• _Activity_: Write out the full listing again, exactly as it stands.

::::::

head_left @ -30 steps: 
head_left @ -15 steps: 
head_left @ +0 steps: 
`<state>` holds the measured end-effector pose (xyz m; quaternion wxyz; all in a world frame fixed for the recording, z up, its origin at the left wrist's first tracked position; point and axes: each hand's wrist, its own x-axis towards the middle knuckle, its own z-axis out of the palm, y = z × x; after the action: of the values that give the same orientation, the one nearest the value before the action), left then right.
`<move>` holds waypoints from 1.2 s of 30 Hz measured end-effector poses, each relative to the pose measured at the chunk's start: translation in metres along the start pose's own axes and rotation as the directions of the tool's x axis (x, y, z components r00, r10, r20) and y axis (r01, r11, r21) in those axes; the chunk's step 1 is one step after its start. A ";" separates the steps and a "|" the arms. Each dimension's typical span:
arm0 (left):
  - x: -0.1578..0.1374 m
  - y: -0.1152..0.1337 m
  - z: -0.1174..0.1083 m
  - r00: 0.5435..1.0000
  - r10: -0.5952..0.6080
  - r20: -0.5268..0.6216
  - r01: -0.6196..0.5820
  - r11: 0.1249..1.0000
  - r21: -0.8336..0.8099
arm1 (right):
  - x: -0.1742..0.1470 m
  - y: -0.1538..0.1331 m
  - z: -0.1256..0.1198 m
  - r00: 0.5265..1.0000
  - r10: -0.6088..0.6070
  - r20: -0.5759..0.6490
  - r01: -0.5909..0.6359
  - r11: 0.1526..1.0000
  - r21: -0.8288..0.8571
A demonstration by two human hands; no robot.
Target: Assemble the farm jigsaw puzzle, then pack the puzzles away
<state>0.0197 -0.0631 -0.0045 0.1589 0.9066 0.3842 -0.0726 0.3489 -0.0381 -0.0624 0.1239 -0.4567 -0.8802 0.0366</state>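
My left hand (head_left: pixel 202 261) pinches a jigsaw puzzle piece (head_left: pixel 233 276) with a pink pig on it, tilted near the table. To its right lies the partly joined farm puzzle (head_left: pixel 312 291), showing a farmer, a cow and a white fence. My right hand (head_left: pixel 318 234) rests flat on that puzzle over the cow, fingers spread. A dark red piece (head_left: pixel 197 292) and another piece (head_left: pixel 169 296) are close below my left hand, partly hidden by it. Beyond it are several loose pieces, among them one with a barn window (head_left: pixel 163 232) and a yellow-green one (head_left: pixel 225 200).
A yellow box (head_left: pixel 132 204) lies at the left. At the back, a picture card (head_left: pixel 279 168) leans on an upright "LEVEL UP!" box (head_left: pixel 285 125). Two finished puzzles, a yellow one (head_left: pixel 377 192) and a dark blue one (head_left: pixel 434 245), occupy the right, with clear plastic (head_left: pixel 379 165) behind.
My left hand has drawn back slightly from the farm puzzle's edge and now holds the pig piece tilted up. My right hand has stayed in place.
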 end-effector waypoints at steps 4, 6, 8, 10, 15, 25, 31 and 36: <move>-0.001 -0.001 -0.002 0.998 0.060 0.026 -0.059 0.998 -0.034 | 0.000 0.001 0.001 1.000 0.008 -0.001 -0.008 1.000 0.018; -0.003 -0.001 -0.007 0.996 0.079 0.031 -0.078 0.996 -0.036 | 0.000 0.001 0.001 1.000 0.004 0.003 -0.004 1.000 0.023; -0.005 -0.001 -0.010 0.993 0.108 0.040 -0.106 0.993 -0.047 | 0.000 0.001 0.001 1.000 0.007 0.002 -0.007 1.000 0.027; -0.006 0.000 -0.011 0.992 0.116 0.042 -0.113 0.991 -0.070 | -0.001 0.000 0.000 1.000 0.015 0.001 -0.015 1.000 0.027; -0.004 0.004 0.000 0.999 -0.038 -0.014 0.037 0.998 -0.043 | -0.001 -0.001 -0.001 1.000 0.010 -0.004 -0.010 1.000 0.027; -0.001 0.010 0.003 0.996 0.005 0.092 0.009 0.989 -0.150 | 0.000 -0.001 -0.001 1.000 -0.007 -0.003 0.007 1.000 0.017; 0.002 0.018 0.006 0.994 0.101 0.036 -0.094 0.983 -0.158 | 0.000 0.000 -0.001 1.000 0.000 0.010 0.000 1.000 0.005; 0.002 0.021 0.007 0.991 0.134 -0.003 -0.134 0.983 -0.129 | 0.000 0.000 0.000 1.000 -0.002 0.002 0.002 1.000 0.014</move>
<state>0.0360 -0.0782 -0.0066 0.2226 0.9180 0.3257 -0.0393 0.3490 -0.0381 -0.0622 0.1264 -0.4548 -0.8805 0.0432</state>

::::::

• _Solution below_:
head_left @ -30 steps: 
head_left @ -15 steps: 
head_left @ +0 steps: 
`<state>` holds the measured end-effector pose (xyz m; quaternion wxyz; all in a world frame fixed for the recording, z up, its origin at the left wrist's first tracked position; point and axes: each hand's wrist, its own x-axis towards the middle knuckle, its own z-axis out of the palm, y = z × x; after the action: of the values that give the same orientation, the one nearest the value before the action), left then right.
`<move>` holds waypoints from 1.2 s of 30 Hz measured end-effector poses, each relative to the pose measured at the chunk's start: translation in metres along the start pose's own axes and rotation as the directions of the tool's x axis (x, y, z components r00, r10, r20) and y axis (r01, r11, r21) in those axes; the chunk's step 1 is one step after its start. A ";" separates the steps and a "|" the arms. Each dimension's typical span:
arm0 (left):
  - x: -0.1578..0.1374 m
  - y: -0.1152..0.1337 m
  - z: -0.1174..0.1083 m
  - r00: 0.5435..1.0000
  - r10: -0.5952..0.6080
  - r20: -0.5268..0.6216
  - r01: -0.6196..0.5820
  - r11: 0.1249..1.0000
  - r21: -0.8336..0.8099
arm1 (right):
  - x: -0.1742..0.1470 m
  - y: -0.1538..0.1331 m
  - z: -0.1256..0.1198 m
  - r00: 0.5265..1.0000
  - r10: -0.6088..0.6070
  - r20: -0.5759..0.6490
  - r01: -0.5909..0.6359
  - r11: 0.1526..1.0000
  - r21: -0.8288..0.8571
A demonstration by two human hands; no robot.
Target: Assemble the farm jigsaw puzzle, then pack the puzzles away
<state>0.0197 -0.0631 -0.0045 0.1589 0.9066 0.3842 -0.0726 0.3489 -0.0381 -0.0624 0.1239 -0.4567 -0.8802 0.0366</state>
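My left hand (head_left: pixel 202 261) pinches a jigsaw puzzle piece (head_left: pixel 233 276) with a pink pig on it, tilted near the table. To its right lies the partly joined farm puzzle (head_left: pixel 312 291), showing a farmer, a cow and a white fence. My right hand (head_left: pixel 318 234) rests flat on that puzzle over the cow, fingers spread. A dark red piece (head_left: pixel 197 292) and another piece (head_left: pixel 169 296) are close below my left hand, partly hidden by it. Beyond it are several loose pieces, among them one with a barn window (head_left: pixel 163 232) and a yellow-green one (head_left: pixel 225 200).
A yellow box (head_left: pixel 132 204) lies at the left. At the back, a picture card (head_left: pixel 279 168) leans on an upright "LEVEL UP!" box (head_left: pixel 285 125). Two finished puzzles, a yellow one (head_left: pixel 377 192) and a dark blue one (head_left: pixel 434 245), occupy the right, with clear plastic (head_left: pixel 379 165) behind.
My left hand has drawn back slightly from the farm puzzle's edge and now holds the pig piece tilted up. My right hand has stayed in place.
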 end-effector waypoints at steps 4, 6, 8, 10, 15, 25, 31 and 36: <move>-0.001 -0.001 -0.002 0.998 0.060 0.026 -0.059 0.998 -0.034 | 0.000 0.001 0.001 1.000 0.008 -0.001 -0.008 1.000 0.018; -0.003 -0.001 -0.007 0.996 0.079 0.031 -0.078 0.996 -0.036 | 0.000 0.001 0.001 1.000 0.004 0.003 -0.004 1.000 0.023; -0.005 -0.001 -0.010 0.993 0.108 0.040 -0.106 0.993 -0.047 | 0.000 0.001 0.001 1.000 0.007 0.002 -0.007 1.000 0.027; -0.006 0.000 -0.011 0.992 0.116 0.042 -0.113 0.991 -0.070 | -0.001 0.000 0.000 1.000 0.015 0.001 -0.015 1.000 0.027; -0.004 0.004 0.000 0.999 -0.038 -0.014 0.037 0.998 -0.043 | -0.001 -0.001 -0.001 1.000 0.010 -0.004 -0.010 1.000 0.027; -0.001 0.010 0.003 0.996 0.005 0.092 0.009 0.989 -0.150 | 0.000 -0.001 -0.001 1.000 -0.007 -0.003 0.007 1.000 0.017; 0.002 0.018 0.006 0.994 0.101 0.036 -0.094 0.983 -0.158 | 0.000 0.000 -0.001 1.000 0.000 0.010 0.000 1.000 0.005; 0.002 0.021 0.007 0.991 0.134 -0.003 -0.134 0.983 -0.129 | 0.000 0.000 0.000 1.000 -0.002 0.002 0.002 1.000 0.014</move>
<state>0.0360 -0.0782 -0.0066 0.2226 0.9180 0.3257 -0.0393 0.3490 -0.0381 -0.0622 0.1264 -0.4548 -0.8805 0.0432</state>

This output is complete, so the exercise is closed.